Image – Shutterstock: Welsh Parliament, Cardiff
Members of the Welsh Senedd last night narrowly agreed to a motion that would allow the Leadbeater assisted suicide bill, if passed, to be implemented in Wales.
The Legislative Consent Motion (LCM) was backed by 28 Senedd members, with 23 against and two abstentions. However, it only passed when amended with a motion of regret, which said the Senedd “Regrets the lack of thorough consideration of the constitutional implications of this Bill for Wales during the legislative process.”
There were reports of significant pressure being placed on the Senedd by Bill sponsors Kim Leadbeater & Lord Falconer, with a BBC correspondent saying they “told the First Minister that, if the assisted dying LCM is rejected, they would seek to remove the clause that would allow the Welsh government to set up assisted dying services in the NHS” – ie. threatening them with a privatised system.
Despite these threats, First Minister Eluned Morgan and Health Secretary Jeremy Miles were among those who voted against. Voting tables show that while 21 Labour and 7 Plaid Cymru MSs backed the vote, 5 Labour ministers and 4 Plaid politicians opposed the decision.
Mabon ap Gwynfor, Plaid’s spokesperson on the NHS, voted against, as did deputy Plaid leader Delyth Jewell. Speaking against, she said: “The fear and terror I have is how this will end in situations where disabled people, those who are poor or lonely or abused, will be led to feel they have no choice but to end their life.”
All Conservative MSs opposed the motion. Darren Millar, Welsh Conservative leader, accused the law’s backers of “sanitising” the issue.
“While the term assisted dying is used by many to soften the reality, we are actually talking about assisted suicide,” he said.
He said that as a “matter of conscience” he “could not support a framework that treats some lives as less worthy of protection than others”.
Reform’s two MSs abstained. James Evans had previously supported the broad principle of assisted dying in a previous Senedd vote 18 months ago.
He told the Senedd on Tuesday that his position had not changed and that it was his “fundamental view”.
Announcing that he would abstain “with a very heavy heart”, he said the bill was “still a work in progress” and that granting consent before the legislation was complete would bind Wales to a framework that was not yet finished.

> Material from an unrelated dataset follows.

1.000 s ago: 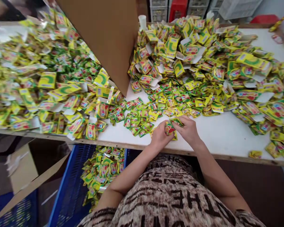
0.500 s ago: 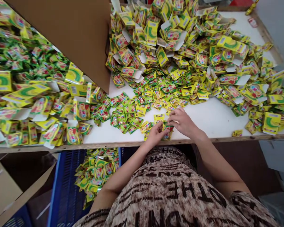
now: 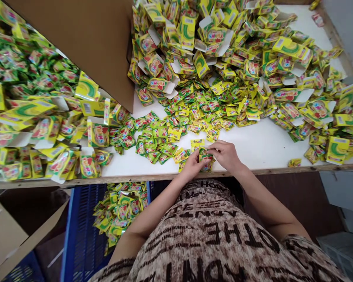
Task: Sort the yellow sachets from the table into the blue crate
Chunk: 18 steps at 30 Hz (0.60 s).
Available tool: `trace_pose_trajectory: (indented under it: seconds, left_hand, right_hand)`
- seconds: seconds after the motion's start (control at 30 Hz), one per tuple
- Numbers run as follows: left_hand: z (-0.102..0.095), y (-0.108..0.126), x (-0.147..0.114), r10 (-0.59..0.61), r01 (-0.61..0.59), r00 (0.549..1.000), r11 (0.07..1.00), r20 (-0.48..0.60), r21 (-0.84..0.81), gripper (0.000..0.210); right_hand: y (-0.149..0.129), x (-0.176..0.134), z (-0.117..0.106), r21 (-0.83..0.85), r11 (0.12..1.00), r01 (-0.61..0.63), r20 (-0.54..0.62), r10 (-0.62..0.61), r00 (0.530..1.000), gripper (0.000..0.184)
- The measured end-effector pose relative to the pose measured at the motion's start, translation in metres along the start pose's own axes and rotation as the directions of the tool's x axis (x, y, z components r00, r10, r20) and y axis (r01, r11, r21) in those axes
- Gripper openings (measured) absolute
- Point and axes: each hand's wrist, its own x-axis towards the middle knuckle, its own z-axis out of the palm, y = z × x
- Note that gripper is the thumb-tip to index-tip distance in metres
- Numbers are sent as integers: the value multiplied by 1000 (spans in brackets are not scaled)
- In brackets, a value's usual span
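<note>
Near the table's front edge, my left hand (image 3: 193, 166) is closed around a small green and yellow carton (image 3: 206, 159), thumb across its face. My right hand (image 3: 227, 155) pinches at the carton's upper end; whether its fingertips grip a flap or a sachet is too small to tell. Just beyond my fingers lies a yellow sachet (image 3: 197, 143), and more yellow sachets (image 3: 181, 155) are to the left of my left hand. A spread of loose green and yellow sachets (image 3: 155, 143) reaches from there toward the back.
Opened yellow cartons (image 3: 214, 37) are heaped at the back of the white table (image 3: 270, 147). A brown cardboard panel (image 3: 100, 47) separates another heap of cartons (image 3: 45, 129) on the left. Below the wooden edge stands a blue crate (image 3: 82, 231) holding filled-looking packs (image 3: 126, 211).
My right hand has drawn down slightly, its fingers now closer together at the carton's top. My left thumb lies further across the carton. The view has shifted a little.
</note>
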Motion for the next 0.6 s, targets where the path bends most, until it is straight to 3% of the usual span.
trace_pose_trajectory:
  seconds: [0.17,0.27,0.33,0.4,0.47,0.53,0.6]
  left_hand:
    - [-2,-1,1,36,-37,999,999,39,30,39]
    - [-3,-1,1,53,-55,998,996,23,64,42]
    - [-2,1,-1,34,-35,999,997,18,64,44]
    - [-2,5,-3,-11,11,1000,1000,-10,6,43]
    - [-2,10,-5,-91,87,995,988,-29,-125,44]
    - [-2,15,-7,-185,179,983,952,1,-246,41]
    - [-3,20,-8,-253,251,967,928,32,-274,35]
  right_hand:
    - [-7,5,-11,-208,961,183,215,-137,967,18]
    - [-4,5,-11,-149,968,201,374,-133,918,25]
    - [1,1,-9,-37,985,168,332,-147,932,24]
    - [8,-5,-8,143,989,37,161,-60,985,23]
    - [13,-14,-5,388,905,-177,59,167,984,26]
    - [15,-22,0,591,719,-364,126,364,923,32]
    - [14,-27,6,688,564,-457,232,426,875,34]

Welsh Liberal Democrat leader Jane Dodds, the party’s only MS, voted against the motion.
Several MSs criticised the process, pointing out that the Senedd has no say in whether or not assisted suicide itself is made legal, and is voting while the Lords are still considering a large number of changes. Constitutional expert Prof. Emyr Lewis said that the Welsh Government carried blame for “forcing a premature vote on the LCM when the Bill’s final form is far from clear and curtailing the scope of the LCM.”
Those who voted for the motion seemed to do so out of fear of the alternative, not because they supported the principle. Former Plaid Cymru leader Adam Price backed the motion because “the alternative, in my view, does not protect Wales”.
“It abandons Wales to a private only system no-one here, in all conscience, would design,” he said.
Alun Davies, the Labour Blaenau Gwent MS, said the Senedd should have been able to take a “complete decision” on assisted dying, but refusing the motion would have made Wales “a much much worse place to be”.
Alithea Williams, SPUC’s Public Policy Manager, said: “It is obviously disappointing that MSs have backed this dangerous motion. However, it is clear that many did so because they feared, under pressure from the Bill’s sponsors, that blocking it would have lead to assisted suicide being forced on Wales with even less control. It should not be taken as an endorsement of the Bill itself, or of the principle of assisted suicide. The Senedd decisively rejected assisted suicide in 2024, weeks before Second Reading in Westminster.”
Miss Williams continued: “This vote will only have any impact if the Leadbeater/Falconer Bill passes through Westminster. It makes it even more crucial that Lords properly scrutinise the Bill, including listening to the concerns of Welsh politicians.”